ASSIGNED TASK: Precise copying is required. Return the data below in full.

*** Opening of DATA TO PROCESS ***

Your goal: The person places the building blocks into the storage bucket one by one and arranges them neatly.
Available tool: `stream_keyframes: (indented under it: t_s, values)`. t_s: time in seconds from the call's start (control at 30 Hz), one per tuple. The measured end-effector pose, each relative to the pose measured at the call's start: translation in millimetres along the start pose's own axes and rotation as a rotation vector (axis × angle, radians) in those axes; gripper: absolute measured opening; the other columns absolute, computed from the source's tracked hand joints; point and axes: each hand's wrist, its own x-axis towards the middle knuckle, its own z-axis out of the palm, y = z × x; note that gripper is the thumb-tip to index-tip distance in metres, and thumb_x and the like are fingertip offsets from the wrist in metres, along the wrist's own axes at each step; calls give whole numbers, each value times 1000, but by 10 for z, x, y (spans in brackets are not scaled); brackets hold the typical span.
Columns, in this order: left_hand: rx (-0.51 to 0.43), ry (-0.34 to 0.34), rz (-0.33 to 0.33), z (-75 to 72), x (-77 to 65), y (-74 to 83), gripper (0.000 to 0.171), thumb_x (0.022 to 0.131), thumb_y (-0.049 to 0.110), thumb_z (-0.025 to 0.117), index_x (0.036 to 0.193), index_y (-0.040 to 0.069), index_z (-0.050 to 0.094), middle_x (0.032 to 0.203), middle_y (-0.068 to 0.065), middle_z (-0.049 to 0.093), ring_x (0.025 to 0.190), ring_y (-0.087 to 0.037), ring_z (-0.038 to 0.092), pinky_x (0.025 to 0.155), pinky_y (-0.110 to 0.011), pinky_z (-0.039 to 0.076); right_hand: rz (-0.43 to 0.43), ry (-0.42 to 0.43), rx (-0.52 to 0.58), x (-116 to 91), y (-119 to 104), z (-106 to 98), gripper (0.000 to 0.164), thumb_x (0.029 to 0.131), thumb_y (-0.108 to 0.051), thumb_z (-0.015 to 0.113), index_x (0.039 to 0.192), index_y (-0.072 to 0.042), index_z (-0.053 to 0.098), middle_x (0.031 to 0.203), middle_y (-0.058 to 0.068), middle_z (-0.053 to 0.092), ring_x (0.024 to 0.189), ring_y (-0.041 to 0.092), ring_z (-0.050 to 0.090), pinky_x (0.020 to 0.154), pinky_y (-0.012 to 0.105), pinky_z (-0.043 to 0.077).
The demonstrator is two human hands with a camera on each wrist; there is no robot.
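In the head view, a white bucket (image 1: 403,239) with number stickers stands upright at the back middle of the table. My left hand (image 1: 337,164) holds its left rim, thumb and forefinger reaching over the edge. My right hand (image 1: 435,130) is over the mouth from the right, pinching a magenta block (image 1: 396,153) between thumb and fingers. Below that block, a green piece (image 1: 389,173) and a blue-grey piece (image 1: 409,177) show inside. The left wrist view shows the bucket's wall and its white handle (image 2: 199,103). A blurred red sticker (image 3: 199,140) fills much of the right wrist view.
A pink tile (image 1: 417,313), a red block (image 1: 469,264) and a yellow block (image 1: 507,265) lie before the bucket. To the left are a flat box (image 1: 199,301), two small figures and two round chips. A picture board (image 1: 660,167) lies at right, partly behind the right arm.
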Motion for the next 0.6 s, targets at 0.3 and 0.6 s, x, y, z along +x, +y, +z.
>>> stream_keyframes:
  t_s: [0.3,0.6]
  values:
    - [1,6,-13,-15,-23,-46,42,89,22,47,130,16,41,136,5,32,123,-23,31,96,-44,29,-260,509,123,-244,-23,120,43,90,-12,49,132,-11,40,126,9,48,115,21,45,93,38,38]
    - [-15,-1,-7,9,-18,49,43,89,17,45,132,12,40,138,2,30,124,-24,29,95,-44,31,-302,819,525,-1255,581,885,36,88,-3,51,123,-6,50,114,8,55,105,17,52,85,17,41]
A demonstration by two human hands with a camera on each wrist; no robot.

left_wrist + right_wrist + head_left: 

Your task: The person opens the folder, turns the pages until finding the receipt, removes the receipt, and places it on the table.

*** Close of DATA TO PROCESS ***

YOUR RESPONSE:
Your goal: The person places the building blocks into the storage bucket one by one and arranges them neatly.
Available tool: `stream_keyframes: (indented under it: t_s, values)`. t_s: time in seconds from the call's start (control at 30 Hz), one per tuple. The measured end-effector pose, each relative to the pose measured at the call's start: translation in millimetres along the start pose's own axes and rotation as a rotation vector (axis × angle, radians) in those axes; gripper: absolute measured opening; the other columns absolute, computed from the source's tracked hand joints; point and axes: each hand's wrist, its own x-axis towards the middle knuckle, its own z-axis out of the palm, y = z × x; note that gripper is the thumb-tip to index-tip distance in metres, and thumb_x and the like are fingertip offsets from the wrist in metres, along the wrist's own axes at each step; calls give whole numbers, each value times 1000, but by 10 for z, x, y (spans in brackets are not scaled); brackets hold the typical span.
Columns, in this order: left_hand: rx (-0.51 to 0.43), ry (-0.34 to 0.34), rz (-0.33 to 0.33), z (-75 to 72), x (-77 to 65), y (-74 to 83), gripper (0.000 to 0.171), thumb_x (0.022 to 0.131), thumb_y (-0.049 to 0.110), thumb_z (-0.025 to 0.117), index_x (0.036 to 0.193), index_y (-0.040 to 0.069), index_z (-0.050 to 0.094), middle_x (0.032 to 0.203), middle_y (-0.068 to 0.065), middle_z (-0.049 to 0.093), ring_x (0.025 to 0.190), ring_y (-0.087 to 0.037), ring_z (-0.038 to 0.092), pinky_x (0.025 to 0.155), pinky_y (-0.110 to 0.011), pinky_z (-0.039 to 0.076); right_hand: rz (-0.43 to 0.43), ry (-0.42 to 0.43), rx (-0.52 to 0.58), x (-116 to 91), y (-119 to 104), z (-106 to 98), gripper (0.000 to 0.164), thumb_x (0.029 to 0.131), thumb_y (-0.108 to 0.051), thumb_z (-0.015 to 0.113), index_x (0.039 to 0.192), index_y (-0.072 to 0.042), index_z (-0.053 to 0.098), middle_x (0.031 to 0.203), middle_y (-0.058 to 0.068), middle_z (-0.053 to 0.092), ring_x (0.024 to 0.189), ring_y (-0.041 to 0.092), ring_z (-0.050 to 0.090), pinky_x (0.020 to 0.154), pinky_y (-0.012 to 0.105), pinky_z (-0.043 to 0.077).
The demonstrator is two human hands with a camera on each wrist; there is no robot.
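In the head view, a white bucket (image 1: 403,239) with number stickers stands upright at the back middle of the table. My left hand (image 1: 337,164) holds its left rim, thumb and forefinger reaching over the edge. My right hand (image 1: 435,130) is over the mouth from the right, pinching a magenta block (image 1: 396,153) between thumb and fingers. Below that block, a green piece (image 1: 389,173) and a blue-grey piece (image 1: 409,177) show inside. The left wrist view shows the bucket's wall and its white handle (image 2: 199,103). A blurred red sticker (image 3: 199,140) fills much of the right wrist view.
A pink tile (image 1: 417,313), a red block (image 1: 469,264) and a yellow block (image 1: 507,265) lie before the bucket. To the left are a flat box (image 1: 199,301), two small figures and two round chips. A picture board (image 1: 660,167) lies at right, partly behind the right arm.
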Motion for the next 0.6 s, targets at 0.3 and 0.6 s, x, y, z along +x, +y, +z.
>>> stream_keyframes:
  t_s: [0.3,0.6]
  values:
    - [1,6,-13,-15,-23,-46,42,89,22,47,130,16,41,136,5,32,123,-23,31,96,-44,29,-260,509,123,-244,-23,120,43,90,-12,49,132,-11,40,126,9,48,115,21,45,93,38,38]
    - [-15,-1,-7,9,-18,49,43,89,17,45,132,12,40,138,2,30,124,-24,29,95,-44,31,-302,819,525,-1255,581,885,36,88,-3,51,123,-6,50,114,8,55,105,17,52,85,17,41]
A demonstration by two human hands with a camera on each wrist; no robot.

left_wrist + right_wrist + head_left: 

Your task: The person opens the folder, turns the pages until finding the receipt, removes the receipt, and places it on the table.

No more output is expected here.